▶ [Task description]:
Would you return the data exactly as given, except for its pictures?

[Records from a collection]
----------
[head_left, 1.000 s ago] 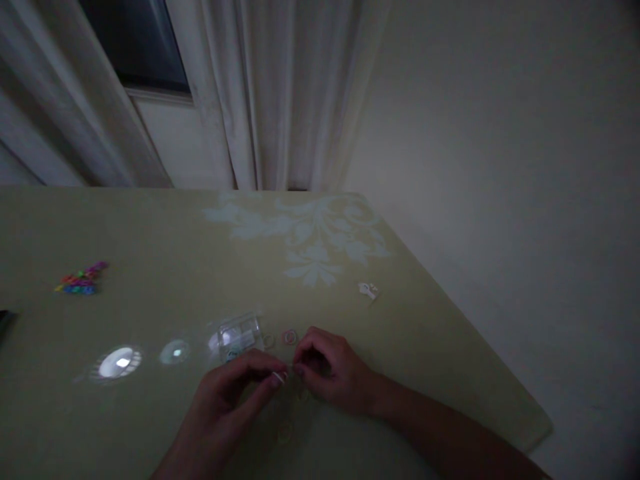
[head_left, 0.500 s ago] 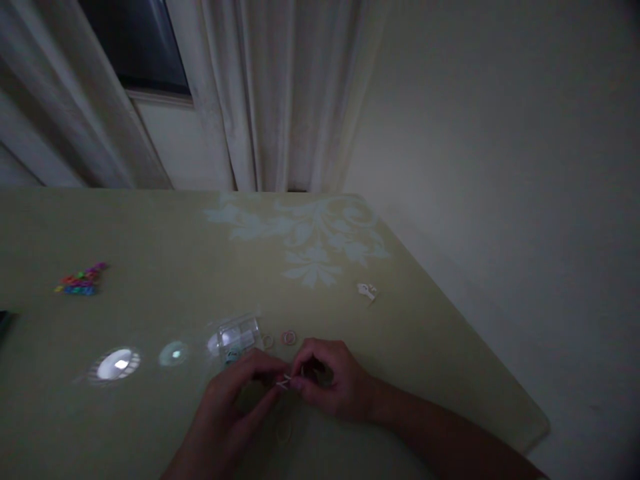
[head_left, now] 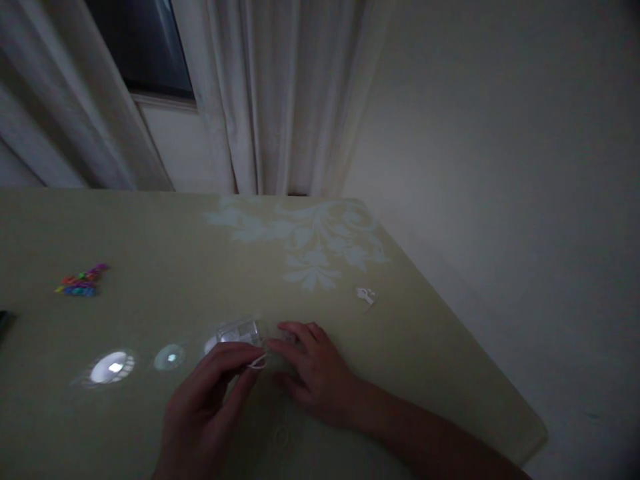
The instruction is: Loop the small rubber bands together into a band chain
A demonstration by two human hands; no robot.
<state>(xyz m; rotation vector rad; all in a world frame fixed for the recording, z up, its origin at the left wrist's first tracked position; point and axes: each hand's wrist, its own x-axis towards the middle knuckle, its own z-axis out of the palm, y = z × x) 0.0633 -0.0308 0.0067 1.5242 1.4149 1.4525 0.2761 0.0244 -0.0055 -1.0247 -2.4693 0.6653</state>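
Note:
A thin white band (head_left: 257,362), looped like a small elastic, is pinched between the thumb and fingers of my left hand (head_left: 207,393). My right hand (head_left: 317,370) reaches over the table just to the right, its fingers apart. Under those fingers a small pinkish ring (head_left: 290,338) partly shows; whether they touch it is too dark to tell. Behind my left hand lies a clear plastic box (head_left: 240,330), its near part hidden. On the table below the hands is a faint pale ring (head_left: 281,436).
A pile of bright coloured small pieces (head_left: 83,281) lies at the left on the green table (head_left: 165,260). A small white piece (head_left: 366,295) is at the right. A dark object (head_left: 4,320) shows at the left edge. Curtains (head_left: 270,100) hang behind.
The hands have parted. My left hand has moved left with the white band, and my right hand has let go and opened toward the small rings.

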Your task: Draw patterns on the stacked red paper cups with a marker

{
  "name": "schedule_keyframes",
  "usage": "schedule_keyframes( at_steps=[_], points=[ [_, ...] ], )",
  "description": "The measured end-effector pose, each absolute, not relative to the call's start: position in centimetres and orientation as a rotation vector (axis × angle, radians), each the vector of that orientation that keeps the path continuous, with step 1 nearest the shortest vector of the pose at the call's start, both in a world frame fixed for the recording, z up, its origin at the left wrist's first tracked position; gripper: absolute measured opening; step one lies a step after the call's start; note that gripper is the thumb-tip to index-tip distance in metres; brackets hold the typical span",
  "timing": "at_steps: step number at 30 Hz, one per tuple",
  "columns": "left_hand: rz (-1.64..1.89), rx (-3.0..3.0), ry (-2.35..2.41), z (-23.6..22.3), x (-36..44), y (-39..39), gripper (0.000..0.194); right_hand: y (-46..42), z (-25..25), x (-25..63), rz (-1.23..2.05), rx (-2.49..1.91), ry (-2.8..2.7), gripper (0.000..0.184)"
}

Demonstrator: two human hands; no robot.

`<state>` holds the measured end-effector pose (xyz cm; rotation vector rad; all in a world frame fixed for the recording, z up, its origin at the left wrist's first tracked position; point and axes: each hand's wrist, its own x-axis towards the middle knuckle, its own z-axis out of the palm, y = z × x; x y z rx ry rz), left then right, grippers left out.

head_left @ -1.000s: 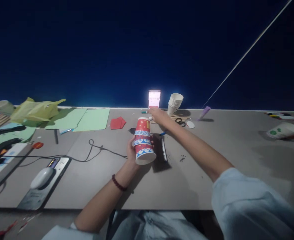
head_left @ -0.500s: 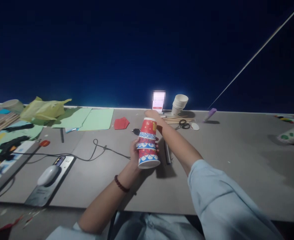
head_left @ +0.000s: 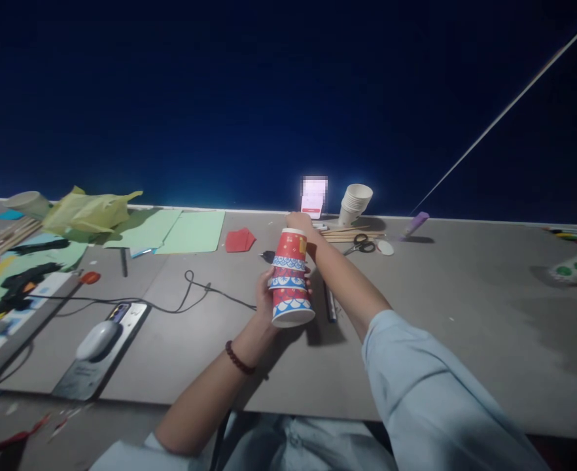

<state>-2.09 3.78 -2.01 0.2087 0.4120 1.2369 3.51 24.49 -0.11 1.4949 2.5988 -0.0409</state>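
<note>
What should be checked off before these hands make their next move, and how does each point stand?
1. Left hand has a grip around the patterned paper cups: ok.
2. Those cups nested in one column: ok.
3. Right hand empty: cannot tell, its fingers are hidden.
4. Scissors clear of both hands: ok, beyond the right forearm.
5. Black cable clear of the left hand: cannot tell, it disappears there.
6. Smartphone screen lit: ok.

Patterned paper cups [head_left: 291,281]: are showing red with blue-and-white scalloped bands
Beaded bracelet [head_left: 238,360]: is showing dark red
Right sleeve [head_left: 426,379]: is showing pale blue
Paper sheets [head_left: 195,232]: are showing mint green
Worktop [head_left: 465,314]: is showing grey
</note>
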Motion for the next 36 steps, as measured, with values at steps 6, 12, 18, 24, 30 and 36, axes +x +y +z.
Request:
schedule_keyframes(
  at_steps=[6,12,18,24,30,36],
  points=[
    [1.267,0.233,0.397,-1.8,-1.9,3.8,0.055,23.1,0.8,4.4,0.077,1.352,2.808,0.030],
    [1.283,0.301,0.398,-1.3,-1.9,3.5,0.059,18.7,2.3,8.0,0.096,1.229,3.049,0.031],
    [1.277,0.349,0.538,-2.3,-1.1,3.1,0.060,11.8,-0.7,15.2,-0.183,1.475,2.983,0.027],
    [1.204,0.447,0.693,-4.1,0.8,2.4,0.053,7.4,-3.6,19.0,-0.159,1.475,2.761,0.027],
    [1.084,0.541,0.675,-4.6,0.8,2.5,0.052,6.6,-4.2,18.7,-0.146,1.498,2.736,0.027],
    [1.135,0.500,0.681,-3.6,1.5,2.2,0.045,6.4,-4.9,18.8,-0.125,1.546,2.785,0.028]
  ],
)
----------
▶ [Response for this exercise]:
[head_left, 1.000 s ago] 
[head_left, 0.500 s ago] 
[head_left, now] 
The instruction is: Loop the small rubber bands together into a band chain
A demonstration by two human hands; no robot.
<state>(xyz m; rotation vector rad; all in a world frame fixed for the recording, z up, its origin at the left wrist's first tracked position; point and axes: each hand's wrist, its own x-axis towards the middle knuckle, its own z-axis out of the palm, y = z × x) 0.0633 -0.0308 0.0067 1.5242 1.4149 1.4525 0.2761 0.0244 -0.0055 -1.0247 -2.4693 0.6653</state>
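Note:
A thin white band (head_left: 257,362), looped like a small elastic, is pinched between the thumb and fingers of my left hand (head_left: 207,393). My right hand (head_left: 317,370) reaches over the table just to the right, its fingers apart. Under those fingers a small pinkish ring (head_left: 290,338) partly shows; whether they touch it is too dark to tell. Behind my left hand lies a clear plastic box (head_left: 240,330), its near part hidden. On the table below the hands is a faint pale ring (head_left: 281,436).
A pile of bright coloured small pieces (head_left: 83,281) lies at the left on the green table (head_left: 165,260). A small white piece (head_left: 366,295) is at the right. A dark object (head_left: 4,320) shows at the left edge. Curtains (head_left: 270,100) hang behind.
The hands have parted. My left hand has moved left with the white band, and my right hand has let go and opened toward the small rings.
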
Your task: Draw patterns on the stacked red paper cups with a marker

{
  "name": "schedule_keyframes",
  "usage": "schedule_keyframes( at_steps=[_], points=[ [_, ...] ], )",
  "description": "The measured end-effector pose, each absolute, not relative to the call's start: position in centimetres and orientation as a rotation vector (axis × angle, radians), each the vector of that orientation that keeps the path continuous, with step 1 nearest the shortest vector of the pose at the call's start, both in a world frame fixed for the recording, z up, its origin at the left wrist's first tracked position; gripper: absolute measured opening; step one lies a step after the call's start; note that gripper is the thumb-tip to index-tip distance in metres; brackets hold the typical span",
  "timing": "at_steps: step number at 30 Hz, one per tuple",
  "columns": "left_hand: rz (-1.64..1.89), rx (-3.0..3.0), ry (-2.35..2.41), z (-23.6..22.3), x (-36..44), y (-39..39), gripper (0.000..0.194); right_hand: y (-46..42), z (-25..25), x (-25..63), rz (-1.23..2.05), rx (-2.49..1.91), ry (-2.8..2.7), gripper (0.000..0.184)"
}

Demonstrator: two human hands; no robot.

`<state>` holds the measured end-effector pose (xyz cm; rotation vector rad; all in a world frame fixed for the recording, z up, its origin at the left wrist's first tracked position; point and axes: each hand's wrist, its own x-axis towards the middle knuckle, its own z-axis out of the palm, y = z × x; x y z rx ry rz), left then right, grippers left out.

head_left @ -1.000s: 
head_left @ -0.500s: 
head_left @ +0.000s: 

<state>-2.09 3.78 -2.01 0.2087 0.4120 1.2369 3.51 24.49 -0.11 1.4949 2.5988 -0.0409</state>
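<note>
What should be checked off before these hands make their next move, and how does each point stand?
1. Left hand has a grip around the patterned paper cups: ok.
2. Those cups nested in one column: ok.
3. Right hand empty: cannot tell, its fingers are hidden.
4. Scissors clear of both hands: ok, beyond the right forearm.
5. Black cable clear of the left hand: cannot tell, it disappears there.
6. Smartphone screen lit: ok.

Patterned paper cups [head_left: 291,281]: are showing red with blue-and-white scalloped bands
Beaded bracelet [head_left: 238,360]: is showing dark red
Right sleeve [head_left: 426,379]: is showing pale blue
Paper sheets [head_left: 195,232]: are showing mint green
Worktop [head_left: 465,314]: is showing grey
</note>
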Motion for the next 36 steps, as measured, with values at steps 6, 12, 18, 24, 30 and 36, axes +x +y +z.
Request:
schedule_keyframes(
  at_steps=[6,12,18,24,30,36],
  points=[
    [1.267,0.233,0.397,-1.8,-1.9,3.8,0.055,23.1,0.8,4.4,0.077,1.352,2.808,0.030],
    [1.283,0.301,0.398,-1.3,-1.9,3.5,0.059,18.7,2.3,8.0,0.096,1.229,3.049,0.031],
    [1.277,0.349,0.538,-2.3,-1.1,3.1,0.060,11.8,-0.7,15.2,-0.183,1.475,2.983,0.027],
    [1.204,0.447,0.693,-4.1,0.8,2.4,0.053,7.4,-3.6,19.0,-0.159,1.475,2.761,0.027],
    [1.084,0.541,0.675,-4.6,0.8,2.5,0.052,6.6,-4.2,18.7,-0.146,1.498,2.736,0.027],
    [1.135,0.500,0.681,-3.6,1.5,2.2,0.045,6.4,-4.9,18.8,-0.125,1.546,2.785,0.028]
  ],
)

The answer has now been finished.